One HY Bond’s trades on One Day

Posted by on Apr 12, 2012 in Uncategorized | No Comments

Blackrock announced a new platform to allow customers to trade bonds directly. It is not very detailed, but from what I know, it is targeting corporate bonds, and HY bonds in particular. There seems to be a lot of discussion of whether or not this is necessary, useful, or will succeed. I am not sure whether this will succeed. I see a couple of potential flaws, but let’s look at why they even took the time to develop something like this.

This bond was the second most active bond yesterday, and is right up there again today, according to TRACE.

So it looks like a dealer sold $1 million bonds at 99.50. Some dealer (could be the same one or another one) bought more than a million bonds at 99.50 (the reporting I get only has that it is > 1 million). It looks like that dealer (though it could have been another one) sold those bonds at 99.75 and 99.875. Given the time stamps it is likely someone was taking risk on these trades (crossed trades should show up within 15 minutes of each other on TRACE timestamps). A ¼ point on $1 million bonds is $2,500 as a point of reference.

A dealer was now able to buy bonds at 99.50.

Then more bonds were bought by a dealer at 99.50. Dealers then sold bonds at 99.50 and 99.625.

This next series of trades is interesting. A dealer “hits” a “street” bid at 99.75. The “aggressor” pays the brokerage of 1/16, so the “interdealer” broker buys bonds at 99 11/16 from the dealer that sold and then sells the bonds to the dealer with the bid at 99.75. Interdealer brokers only talk to dealers – or at least are only supposed to.

It then looks like a dealer bought bonds from a client at 99 11/16. A weird price for a client trade, my guess is that some client tried to hit the dealer at 99 ¾, but since they got hit in the street, the trader flaked, but the salesperson “fought” for the client and made the trader pay the price of the last “print”.

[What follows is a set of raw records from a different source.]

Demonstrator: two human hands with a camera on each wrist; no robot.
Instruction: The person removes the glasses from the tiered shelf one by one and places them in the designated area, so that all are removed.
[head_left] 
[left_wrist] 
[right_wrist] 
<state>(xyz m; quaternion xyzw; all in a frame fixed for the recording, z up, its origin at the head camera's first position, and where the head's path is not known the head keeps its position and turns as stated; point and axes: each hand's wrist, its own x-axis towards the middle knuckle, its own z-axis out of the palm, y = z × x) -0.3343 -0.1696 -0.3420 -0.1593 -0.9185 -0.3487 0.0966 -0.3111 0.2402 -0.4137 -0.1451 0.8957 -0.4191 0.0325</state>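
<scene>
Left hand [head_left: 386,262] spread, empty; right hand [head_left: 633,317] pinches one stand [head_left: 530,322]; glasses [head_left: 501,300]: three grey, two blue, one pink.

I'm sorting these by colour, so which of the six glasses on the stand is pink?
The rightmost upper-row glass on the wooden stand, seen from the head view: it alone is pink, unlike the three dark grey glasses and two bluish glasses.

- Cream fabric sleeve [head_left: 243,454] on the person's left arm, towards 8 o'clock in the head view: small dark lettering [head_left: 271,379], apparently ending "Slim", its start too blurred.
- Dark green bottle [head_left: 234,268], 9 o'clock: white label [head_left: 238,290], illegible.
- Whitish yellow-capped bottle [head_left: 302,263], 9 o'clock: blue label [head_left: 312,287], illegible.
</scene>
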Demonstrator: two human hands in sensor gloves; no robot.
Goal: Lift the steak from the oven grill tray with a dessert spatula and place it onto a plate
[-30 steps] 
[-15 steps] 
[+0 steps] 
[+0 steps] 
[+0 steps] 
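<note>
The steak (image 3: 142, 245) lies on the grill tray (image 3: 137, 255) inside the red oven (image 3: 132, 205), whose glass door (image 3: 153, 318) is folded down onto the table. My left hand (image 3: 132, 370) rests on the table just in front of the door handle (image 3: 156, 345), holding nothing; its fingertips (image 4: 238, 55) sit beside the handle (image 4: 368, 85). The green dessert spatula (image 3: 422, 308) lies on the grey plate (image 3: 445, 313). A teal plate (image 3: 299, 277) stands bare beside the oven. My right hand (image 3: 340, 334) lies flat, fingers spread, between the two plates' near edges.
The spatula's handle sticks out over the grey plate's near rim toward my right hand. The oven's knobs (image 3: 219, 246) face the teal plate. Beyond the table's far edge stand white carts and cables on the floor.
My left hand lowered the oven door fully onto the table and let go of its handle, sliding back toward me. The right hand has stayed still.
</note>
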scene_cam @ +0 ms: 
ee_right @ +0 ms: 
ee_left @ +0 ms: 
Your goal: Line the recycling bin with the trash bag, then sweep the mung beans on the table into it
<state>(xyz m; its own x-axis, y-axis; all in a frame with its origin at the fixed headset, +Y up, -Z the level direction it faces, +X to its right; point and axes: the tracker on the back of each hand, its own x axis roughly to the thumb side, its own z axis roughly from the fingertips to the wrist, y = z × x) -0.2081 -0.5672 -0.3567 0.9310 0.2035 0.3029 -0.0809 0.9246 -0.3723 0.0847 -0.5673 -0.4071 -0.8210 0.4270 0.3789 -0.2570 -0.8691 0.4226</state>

Now it looks like a dealer paid 100 for some bonds, and another dealer sold at 100. Notice the price going up, and gapping up a bit after “Europe went home”, just like equities did.

The dealer who paid 100 seems too high, because shortly thereafter you see another 99.75 bid hit in the street, and once again, a dealer buying at same price as client. If I didn’t “know” better, it looks like a dealer is working with a client to get that client “street” execution. Though the dealer print that goes in later might be the other side, in which case it looks like they delayed putting it in.

The timestamps are either a bit confusing here, or a customer is trading with the street, because the 99.875 print and 99 15/16 print, look a lot like someone “lifted” at 99 7/8 offer. As the aggressor they would pay 99 15/16 and the seller would only receive 99 7/8 (so the interdealer broker makes the 1/16th again).

Now we see a dealer sale at 99.875. Then some lucky dealer managed to sell bonds at 100.25. Likely some client was responding to a par offer, but the dealer said everything was getting lifted, and jacked the price up. The client likely panicked and was scared that by the time he called some other dealer, they too would have jacked up the prices. Or maybe this client was working with the dealer who paid par (when he shouldn’t have).

In any case, it then looks like a dealer sold bonds at 99.875. He (or she) was probably cursing at the salesforce wondering why they couldn’t get the 100.25 sucker to trade.

The day ends with a dealer being able to buy bonds at 99.75.

This trading is all done on the back of bloomberg messages and phone calls. There is no central market. If there was, no one would have paid 100.25, and enough timestamps occur within a 15 minute span that much of the trading looks like it was done riskless.

This is all for a liquid bond. I ignored the odd lot trades in the bonds. There were only a few, but it looks like the high print went to some small buyers who paid 102 or more for the bonds. So although small sizes, it looks like at least $100k of bonds went through at least 2% above the round lot size. Not horribly exciting, but beats digging ditches for a living. There did not appear to be a single retail (odd-lot) seller of this bond all day. What other market always penalizes small orders?

The costs to “customers” are the bid/offer that is charged for orders and the cost of buying a bond that is offered more cheaply away (or selling a bond into a bid, when there is a better bid away). This market looks nothing like a “market” and I believe that you will see new entrants (and existing participants) looking for new ways to make money by finding a better way to trade and sharing part of that benefit with clients, while having more than enough left over to make real money.

Again, I’m not sure this platform will work, and there are some key issues that need to be addressed for any platform to be truly successful. New Issues are a big part of that. One recent issue, HD Supply is just a simple example. It is a $950 million issue, came at par, is 101.5 basically on the break. That is $14.5 million in the pockets of those who got allocated bonds and kept them until now. That is not a particularly “successful” deal. Think about the size of the new issue calendar this year. How many billions have been issued? If on average they go up 1% on the break, how much money has been handed out? This isn’t like equities. You don’t see bonds break 50%, but virtually every single day, you have billions coming into the market, and generally they are priced to trade up on the break. That is a lot of money and controlling the allocation process gives a lot of power when one of your customers starts “trading away”.